Animal care officials say pet owners have been convinced by their own positive experiences that their pets should also enjoy the benefits of alternative techniques.

“Seeing is believing,” said Sally Wortman, Pets Unlimited’s hospital administrator, standing near a row of scented candles on the new clinic’s reception desk.

A Japanese fountain, soft lights and walls painted in soothing tones of sage, ochre and salmon augment the calming atmosphere of the clinic, which is one floor down from the city’s only 24-hour-a-day emergency room for pets.
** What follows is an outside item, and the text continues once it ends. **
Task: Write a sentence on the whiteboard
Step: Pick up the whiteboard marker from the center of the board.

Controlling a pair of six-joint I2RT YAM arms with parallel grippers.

The renovations have a therapeutic effect on pets, Wortman said, but added that it was just as important to create a setting where owners also feel relaxed.

“The practitioner can only help the animal through the person,” she said.

Still, the push for the new treatments — also known as holistic or complementary medicine — has not come so much from vets, whose medical training is still steeped in the rigors of the Western scientific tradition.

“It’s been more consumer-driven,” said Joe O’Hehir, executive director of Pets Unlimited.

Marilyn Chartrand of Alameda is one of those consumers.

“I do holistic things for my body. So I thought, how exciting that they’re doing this for animals,” said Chartrand, who adopted a cat from Pets Unlimited.

Chartrand said she treats her cat with aromatherapy when she gets sick, offering her different scents to inhale. “She knows which ones her system needs,” Chartrand said.

Convincing doubters

That holistic medicine for animals would catch on in San Francisco, which also ushered in the no-kill movement in animal shelters in the 1990s, comes as little surprise. But the field is spreading.

The Maryland-based American Holistic Veterinary Medical Association claims more than 800 members from Florida to Alaska. Chartrand learned about an alternative treatment called therapeutic touch from her sister, a veterinarian who uses the technique on horses in Kansas.

Still, despite broadening acceptance, alternative medicine for animals faces continued skepticism. The American Veterinary Medical Association said in recent guidelines on alternative medical techniques for animals that the organization is “open to their consideration.”

But it stressed that the quality of research into different methods varies, saying some practices “may differ from current scientific knowledge.”

Beth Schneider, an animal acupuncturist for Pets Unlimited, said one positive experience with alternative techniques can be enough to convince doubters.

“They see how beneficial it is to the animal,” she said. “And they want to start going to acupuncturists themselves.”